O decreto pretende preservar a ordem urbana, a segurança pública e o meio ambiente

Na altura do Posto 1, na Praia do Leme, na zona sul da capital do Rio de Janeiro, duas pessoas tentam se localizar pelo celular: “Tu tá no Ponto G? Mas cadê o Ponto G? Não estou achando”. Um dos locais mais populares entre a população LGBTQIA+, a barraca mantinha uma enorme bandeira de arco-íris como referência e identidade. Ali ao lado, o Rasta Beach, outra barraca popular no Leme, levantava a cada manhã a bandeira do movimento rastafári. Desde junho, no entanto, os barraqueiros das orlas cariocas deixaram de hastear suas marcas registradas.

Isso aconteceu porque, em maio, o prefeito Eduardo Paes (PSD) publicou um decreto que proibia não apenas as bandeiras, como também os nomes das barracas, que passariam a ser identificadas apenas pelo número. Proibia, também, a utilização de caixas de som nas praias, apresentações musicais nos quiosques — quase todos contratam artistas para atrair turistas —, venda de bebidas em garrafas de vidro e utilização de estruturas de comércio ambulantes sem autorização, como as tão conhecidas carrocinhas de milho. Prometeu, ainda, fiscalizar os ambulantes que circulam pelas areias com churrasquinhos e bebidas.

Segundo a prefeitura, o decreto pretende “preservar a ordem urbana, a segurança pública e o meio ambiente, além de assegurar uma convivência mais harmoniosa na utilização do espaço público entre frequentadores, trabalhadores, turistas e moradores da cidade”. Também explicou que o objetivo é “proibir a realização de qualquer atividade que viole o ordenamento urbano e o uso regular do espaço público, inclusive por ambulantes não autorizados”.

A decisão polêmica movimentou a cidade, e Paes precisou recuar. Poucos dias depois, o prefeito liberou os nomes nas barracas, desde que mantivessem placas de identificação com até 3 metros de comprimento e 40 centímetros de altura; as apresentações musicais só podem ocorrer entre as 12h e as 22h; e as bandeiras, com mastros e suportes, foram liberadas até uma nova regulamentação.

Os barraqueiros alegam que, apesar da liberação provisória, seguem proibidos de hastear as bandeiras. “Se a gente colocar, eles vêm aplicar multa. Muitos clientes ligam perguntando onde está a barraca. As crianças que se perdiam dos pais vinham aqui, porque era um ponto de referência fácil de encontrar”, reclama Luiz Guilherme, dono do Ponto G. Os nomes das barracas perderam as cores — todos devem ser em preto e branco, na mesma fonte e no mesmo tamanho, dificultando a distinção entre elas.
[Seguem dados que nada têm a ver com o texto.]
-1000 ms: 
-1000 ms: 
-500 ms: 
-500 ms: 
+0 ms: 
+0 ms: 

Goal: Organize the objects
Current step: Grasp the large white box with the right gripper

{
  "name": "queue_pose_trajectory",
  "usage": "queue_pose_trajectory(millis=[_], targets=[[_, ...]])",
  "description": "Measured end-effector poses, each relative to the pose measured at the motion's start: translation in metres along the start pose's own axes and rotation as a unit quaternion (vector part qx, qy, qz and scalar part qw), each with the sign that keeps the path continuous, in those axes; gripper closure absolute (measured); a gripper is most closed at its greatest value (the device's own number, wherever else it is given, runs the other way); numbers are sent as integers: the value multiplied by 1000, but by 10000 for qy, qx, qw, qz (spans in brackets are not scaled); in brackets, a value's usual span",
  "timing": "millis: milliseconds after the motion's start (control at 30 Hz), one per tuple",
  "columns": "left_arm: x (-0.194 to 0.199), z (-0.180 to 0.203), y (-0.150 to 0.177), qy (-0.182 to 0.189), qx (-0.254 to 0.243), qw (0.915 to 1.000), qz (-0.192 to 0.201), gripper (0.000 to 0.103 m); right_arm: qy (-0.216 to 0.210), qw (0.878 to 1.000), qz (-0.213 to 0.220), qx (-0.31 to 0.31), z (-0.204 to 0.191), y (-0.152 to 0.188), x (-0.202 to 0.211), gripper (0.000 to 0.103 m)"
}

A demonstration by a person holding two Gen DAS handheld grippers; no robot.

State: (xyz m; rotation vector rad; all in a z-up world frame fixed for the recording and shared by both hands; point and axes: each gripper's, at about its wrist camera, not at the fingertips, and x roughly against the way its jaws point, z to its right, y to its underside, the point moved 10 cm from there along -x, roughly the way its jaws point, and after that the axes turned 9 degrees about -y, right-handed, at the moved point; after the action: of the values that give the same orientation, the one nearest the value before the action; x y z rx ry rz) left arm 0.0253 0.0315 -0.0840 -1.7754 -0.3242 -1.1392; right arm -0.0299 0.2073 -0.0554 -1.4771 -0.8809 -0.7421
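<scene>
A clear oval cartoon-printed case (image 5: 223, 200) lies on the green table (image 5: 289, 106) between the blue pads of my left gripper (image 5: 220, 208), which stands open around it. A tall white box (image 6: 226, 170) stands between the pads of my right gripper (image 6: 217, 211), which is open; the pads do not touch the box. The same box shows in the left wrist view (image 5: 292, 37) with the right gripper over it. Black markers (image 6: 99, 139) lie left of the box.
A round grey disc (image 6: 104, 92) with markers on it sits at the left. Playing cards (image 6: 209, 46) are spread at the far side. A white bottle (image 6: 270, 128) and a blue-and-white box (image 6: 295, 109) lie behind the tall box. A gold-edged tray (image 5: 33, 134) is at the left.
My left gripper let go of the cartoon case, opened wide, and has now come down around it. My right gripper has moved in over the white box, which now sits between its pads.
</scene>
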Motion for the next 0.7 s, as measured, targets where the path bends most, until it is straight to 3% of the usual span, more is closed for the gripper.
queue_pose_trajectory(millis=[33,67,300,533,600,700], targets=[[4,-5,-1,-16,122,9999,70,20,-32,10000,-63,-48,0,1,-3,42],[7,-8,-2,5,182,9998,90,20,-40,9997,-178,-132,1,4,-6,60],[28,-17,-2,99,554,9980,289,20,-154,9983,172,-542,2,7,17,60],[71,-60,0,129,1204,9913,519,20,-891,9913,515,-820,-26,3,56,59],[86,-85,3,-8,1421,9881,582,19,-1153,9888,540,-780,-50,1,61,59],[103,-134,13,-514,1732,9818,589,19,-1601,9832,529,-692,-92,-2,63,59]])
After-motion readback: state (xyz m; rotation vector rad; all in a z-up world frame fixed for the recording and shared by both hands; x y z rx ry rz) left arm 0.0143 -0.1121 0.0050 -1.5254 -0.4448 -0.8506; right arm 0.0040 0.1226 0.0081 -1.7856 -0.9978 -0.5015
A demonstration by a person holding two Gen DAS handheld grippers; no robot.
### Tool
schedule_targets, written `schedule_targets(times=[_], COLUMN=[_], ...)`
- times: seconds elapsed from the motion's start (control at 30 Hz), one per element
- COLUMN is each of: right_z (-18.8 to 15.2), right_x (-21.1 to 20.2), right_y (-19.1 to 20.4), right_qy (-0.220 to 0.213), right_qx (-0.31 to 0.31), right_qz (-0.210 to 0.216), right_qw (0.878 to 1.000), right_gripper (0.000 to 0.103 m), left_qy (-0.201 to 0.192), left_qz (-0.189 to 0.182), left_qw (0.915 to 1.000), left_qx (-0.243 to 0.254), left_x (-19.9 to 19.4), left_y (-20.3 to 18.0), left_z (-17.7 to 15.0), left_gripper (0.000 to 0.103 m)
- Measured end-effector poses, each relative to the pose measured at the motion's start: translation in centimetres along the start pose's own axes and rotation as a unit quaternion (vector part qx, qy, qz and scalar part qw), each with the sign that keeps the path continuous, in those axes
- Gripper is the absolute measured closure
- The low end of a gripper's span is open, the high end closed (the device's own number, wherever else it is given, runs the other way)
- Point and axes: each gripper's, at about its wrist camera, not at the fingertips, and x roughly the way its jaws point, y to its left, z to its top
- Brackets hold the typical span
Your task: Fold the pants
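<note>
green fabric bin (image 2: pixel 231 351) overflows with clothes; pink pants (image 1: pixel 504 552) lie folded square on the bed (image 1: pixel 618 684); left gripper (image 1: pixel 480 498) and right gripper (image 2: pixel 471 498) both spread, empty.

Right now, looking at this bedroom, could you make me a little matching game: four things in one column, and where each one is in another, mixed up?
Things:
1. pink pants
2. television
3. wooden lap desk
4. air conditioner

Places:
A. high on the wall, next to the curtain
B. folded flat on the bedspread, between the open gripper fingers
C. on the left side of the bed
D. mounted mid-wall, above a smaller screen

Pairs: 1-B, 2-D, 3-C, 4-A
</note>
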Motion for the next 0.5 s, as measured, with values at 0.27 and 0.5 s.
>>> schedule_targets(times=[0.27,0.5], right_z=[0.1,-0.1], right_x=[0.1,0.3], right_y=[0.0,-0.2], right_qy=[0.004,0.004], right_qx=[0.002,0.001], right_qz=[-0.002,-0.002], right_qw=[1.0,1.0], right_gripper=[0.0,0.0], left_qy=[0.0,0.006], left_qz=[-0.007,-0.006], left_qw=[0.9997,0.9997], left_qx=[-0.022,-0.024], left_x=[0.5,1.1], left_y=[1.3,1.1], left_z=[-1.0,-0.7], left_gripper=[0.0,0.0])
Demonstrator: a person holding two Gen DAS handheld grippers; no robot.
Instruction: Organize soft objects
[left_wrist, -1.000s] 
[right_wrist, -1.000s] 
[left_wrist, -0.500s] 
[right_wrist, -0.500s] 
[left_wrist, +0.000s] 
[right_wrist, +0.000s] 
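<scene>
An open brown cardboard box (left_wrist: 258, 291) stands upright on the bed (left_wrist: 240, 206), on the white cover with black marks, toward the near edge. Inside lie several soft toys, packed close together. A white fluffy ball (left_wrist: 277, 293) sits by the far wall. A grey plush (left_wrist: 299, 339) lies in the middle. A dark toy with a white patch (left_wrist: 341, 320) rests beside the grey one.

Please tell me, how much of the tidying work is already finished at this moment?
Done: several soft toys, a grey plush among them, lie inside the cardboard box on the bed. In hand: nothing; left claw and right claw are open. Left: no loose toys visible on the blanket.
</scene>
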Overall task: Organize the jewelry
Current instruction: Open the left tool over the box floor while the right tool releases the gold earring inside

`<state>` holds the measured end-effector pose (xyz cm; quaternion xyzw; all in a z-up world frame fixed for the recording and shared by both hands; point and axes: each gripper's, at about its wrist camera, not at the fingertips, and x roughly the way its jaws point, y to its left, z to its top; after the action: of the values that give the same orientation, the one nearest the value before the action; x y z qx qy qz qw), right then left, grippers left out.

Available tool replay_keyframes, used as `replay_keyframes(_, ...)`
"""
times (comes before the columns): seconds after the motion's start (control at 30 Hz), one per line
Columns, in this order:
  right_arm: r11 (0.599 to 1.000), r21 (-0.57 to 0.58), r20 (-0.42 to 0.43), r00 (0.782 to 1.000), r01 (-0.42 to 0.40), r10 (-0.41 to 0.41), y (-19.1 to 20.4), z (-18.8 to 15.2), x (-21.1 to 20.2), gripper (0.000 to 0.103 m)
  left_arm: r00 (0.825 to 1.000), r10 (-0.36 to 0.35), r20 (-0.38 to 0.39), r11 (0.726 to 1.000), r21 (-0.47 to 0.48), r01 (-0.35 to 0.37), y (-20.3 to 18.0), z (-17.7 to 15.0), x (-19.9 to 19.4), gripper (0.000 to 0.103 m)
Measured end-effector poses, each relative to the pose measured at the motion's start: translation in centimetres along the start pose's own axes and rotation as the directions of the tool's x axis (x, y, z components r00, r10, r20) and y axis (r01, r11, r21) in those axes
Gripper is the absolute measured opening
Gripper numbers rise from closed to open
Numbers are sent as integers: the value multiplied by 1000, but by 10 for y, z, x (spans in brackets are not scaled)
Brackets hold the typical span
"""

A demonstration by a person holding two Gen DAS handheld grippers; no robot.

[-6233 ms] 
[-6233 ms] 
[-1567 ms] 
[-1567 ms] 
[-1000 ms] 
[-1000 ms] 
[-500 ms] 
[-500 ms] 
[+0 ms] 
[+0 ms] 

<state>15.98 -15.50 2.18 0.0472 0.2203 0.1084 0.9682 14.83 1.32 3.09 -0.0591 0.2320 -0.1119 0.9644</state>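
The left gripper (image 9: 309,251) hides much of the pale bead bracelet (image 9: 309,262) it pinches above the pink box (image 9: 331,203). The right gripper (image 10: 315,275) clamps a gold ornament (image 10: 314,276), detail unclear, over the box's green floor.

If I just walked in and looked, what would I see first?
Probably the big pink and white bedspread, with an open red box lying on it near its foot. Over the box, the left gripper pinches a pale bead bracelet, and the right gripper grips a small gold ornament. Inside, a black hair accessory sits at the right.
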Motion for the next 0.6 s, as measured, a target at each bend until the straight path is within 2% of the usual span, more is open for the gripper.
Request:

“Não é algo que vai mudar o comportamento das pessoas. A lei do carioca, às vezes, não é tão seguida assim. A gente conhece muito bem como é o Rio de Janeiro, não acho que será um impeditivo de utilização da praia”, opina o economista Guilherme Dietze, presidente do Conselho de Turismo da Federação do Comércio de Bens, Serviços e Turismo do Estado de São Paulo (FecomercioSP). “É importante haver regras, mas se restringirem demais os quiosques e as barracas, como as pessoas vão consumir? É preciso bom senso e um equilíbrio que cada cidade precisa encontrar”, pondera.

Ponte aérea

No litoral paulista, em Ubatuba, a Câmara Municipal aprovou um Projeto de Lei (PL) para proibir o uso de tendas e barracas. O vereador Gady Gonzalez (MDB), autor do PL, justifica que “a crescente instalação de tendas e estruturas de grande porte compromete a circulação das pessoas, a limpeza da faixa de areia e o paisagismo natural, além de representar riscos ao meio ambiente decorrentes do acúmulo de resíduos”.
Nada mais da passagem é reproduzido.